GithubHelp home page GithubHelp logo

Comments (48)

sdroege avatar sdroege commented on June 13, 2024 2

Related rust-lang/rust-memory-model#41

from gir.

EPashkin avatar EPashkin commented on June 13, 2024

Note: there was long discussion about enums in gtk-rs/gdk#154

from gir.

EPashkin avatar EPashkin commented on June 13, 2024

Problem:
While enum copy with FromGlib implementation was intended to fix this issue,
current implementation
actually don't fix it as wrong ffi-side enum values actually count as one of cases.
Also copying enum introduced enums with different layout from FFI-side enum and even different integer values for same name.

from gir.

EPashkin avatar EPashkin commented on June 13, 2024

Solution 1.
Just rexport enums from FFI-side.
Proposed by @johncf. He even added PR for it #354.

from gir.

EPashkin avatar EPashkin commented on June 13, 2024

Solution 2.
Stay with copy but change implementation to match integers. This way default branch with panic can be added.
Update: @sdroege proposed also add UNKNOWN case to all ffi enums too.

from gir.

EPashkin avatar EPashkin commented on June 13, 2024

Solution 3.
gtk-rs/gdk#154 (comment)
Proposed by @GuillaumeGomez. I don't understand it 😭

from gir.

GuillaumeGomez avatar GuillaumeGomez commented on June 13, 2024

🤣

from gir.

EPashkin avatar EPashkin commented on June 13, 2024

@GuillaumeGomez, @sdroege as #354 appeared again, we need decide what to do.

from gir.

GuillaumeGomez avatar GuillaumeGomez commented on June 13, 2024

So to put it simply: we have the choice between safety and performance. So I propose we add both (the performance will be _unchecked).

from gir.

sdroege avatar sdroege commented on June 13, 2024

What exactly is the proposal to do here, the API to be added?

from gir.

johncf avatar johncf commented on June 13, 2024

So to put it simply: we have the choice between safety and performance.

If I remember correctly, the status quo right now is no more safer than what remains after the changes in #354.

from gir.

GuillaumeGomez avatar GuillaumeGomez commented on June 13, 2024

@johncf: I agree on this, that's why I propose to add both. The "safe" one will use match and the "performant" one will just cast.

from gir.

johncf avatar johncf commented on June 13, 2024

@GuillaumeGomez That change can come later after we land these changes.

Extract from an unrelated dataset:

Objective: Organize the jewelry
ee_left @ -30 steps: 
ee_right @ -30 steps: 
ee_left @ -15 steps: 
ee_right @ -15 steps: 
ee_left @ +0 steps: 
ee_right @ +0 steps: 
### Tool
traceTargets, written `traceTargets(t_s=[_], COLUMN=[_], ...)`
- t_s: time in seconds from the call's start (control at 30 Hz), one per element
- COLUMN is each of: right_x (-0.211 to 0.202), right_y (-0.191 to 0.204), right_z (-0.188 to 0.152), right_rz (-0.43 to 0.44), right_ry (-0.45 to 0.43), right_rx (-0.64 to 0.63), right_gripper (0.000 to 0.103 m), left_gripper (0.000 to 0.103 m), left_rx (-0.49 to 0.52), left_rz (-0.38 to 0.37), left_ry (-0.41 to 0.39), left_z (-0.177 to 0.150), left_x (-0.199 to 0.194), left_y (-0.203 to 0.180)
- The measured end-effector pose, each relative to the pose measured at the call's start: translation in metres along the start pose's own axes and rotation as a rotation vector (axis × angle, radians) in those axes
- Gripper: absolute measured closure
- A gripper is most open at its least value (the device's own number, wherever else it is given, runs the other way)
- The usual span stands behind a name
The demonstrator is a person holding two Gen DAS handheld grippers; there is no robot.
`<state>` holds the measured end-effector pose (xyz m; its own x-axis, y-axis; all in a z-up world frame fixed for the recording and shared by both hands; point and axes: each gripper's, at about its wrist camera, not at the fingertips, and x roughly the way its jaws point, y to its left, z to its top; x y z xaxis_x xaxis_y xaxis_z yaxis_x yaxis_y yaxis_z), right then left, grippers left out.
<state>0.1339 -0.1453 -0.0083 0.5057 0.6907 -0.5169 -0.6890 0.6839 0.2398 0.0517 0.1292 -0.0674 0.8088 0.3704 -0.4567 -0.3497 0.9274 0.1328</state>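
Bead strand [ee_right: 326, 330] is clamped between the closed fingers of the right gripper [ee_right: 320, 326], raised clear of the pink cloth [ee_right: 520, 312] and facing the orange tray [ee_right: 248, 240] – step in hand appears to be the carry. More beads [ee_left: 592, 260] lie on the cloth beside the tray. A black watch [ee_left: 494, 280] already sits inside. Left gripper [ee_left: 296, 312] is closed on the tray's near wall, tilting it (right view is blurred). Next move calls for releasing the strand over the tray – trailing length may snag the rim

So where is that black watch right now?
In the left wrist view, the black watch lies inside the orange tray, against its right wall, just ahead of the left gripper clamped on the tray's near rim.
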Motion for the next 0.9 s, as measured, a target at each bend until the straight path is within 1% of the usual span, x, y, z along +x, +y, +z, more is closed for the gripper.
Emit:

Basically, this was what you had proposed to do while converting from integers to enums. That would be a pervasive change too with a more profound effect overall.

from gir.

johncf avatar johncf commented on June 13, 2024

@GuillaumeGomez Actually it can be done a bit more efficiently like this:

#[repr(C)]
pub enum Test {
   A = 0,
   B = 1,
   C = 2,
   D = 3,
}

fn toTest(v: u32) -> Test {
    match v {
        0..4 => unsafe { std::mem::transmute(v) },
        _ => panic!("Bad!"),
    }
}

Then again, I should remind you that what this would prevent are only rare upstream bugs. Rust users will never need to use this function (even indirectly).

from gir.

sdroege avatar sdroege commented on June 13, 2024

The 0..4 match assumes that enum values are incremented by 1, which is not necessarily the case. You could have an enum that has all fibonacci numbers as values ;) And the code generator would have to check the enum values to detect cases where matches can be compressed (also I would assume that the compiler could do exactly that for us).

from gir.

GuillaumeGomez avatar GuillaumeGomez commented on June 13, 2024

@johncf: Wo, you just solved both issues! However it's not for sure that every values follow in the enums unfortunately. :-/

from gir.

johncf avatar johncf commented on June 13, 2024

@sdroege @GuillaumeGomez Yes, true. But most of the time, they are... But that was not the point I was trying to make!! 😭 It's that plain u32 will not come from the Rust side. So whether that change is worth the cost itself should be considered carefully.

from gir.

johncf avatar johncf commented on June 13, 2024

Anyways, as far the current changes are concerned, if everyone's on-board, I'll proceed to create a Gtk PR (which will also be huge ~4000 lines reduction).

from gir.

GuillaumeGomez avatar GuillaumeGomez commented on June 13, 2024

Fine by me.

from gir.

sdroege avatar sdroege commented on June 13, 2024

I think it's all fine as-is, let's worry about that another time. Also for bitflags you probably want to use the from_bits_truncate then for the same reason.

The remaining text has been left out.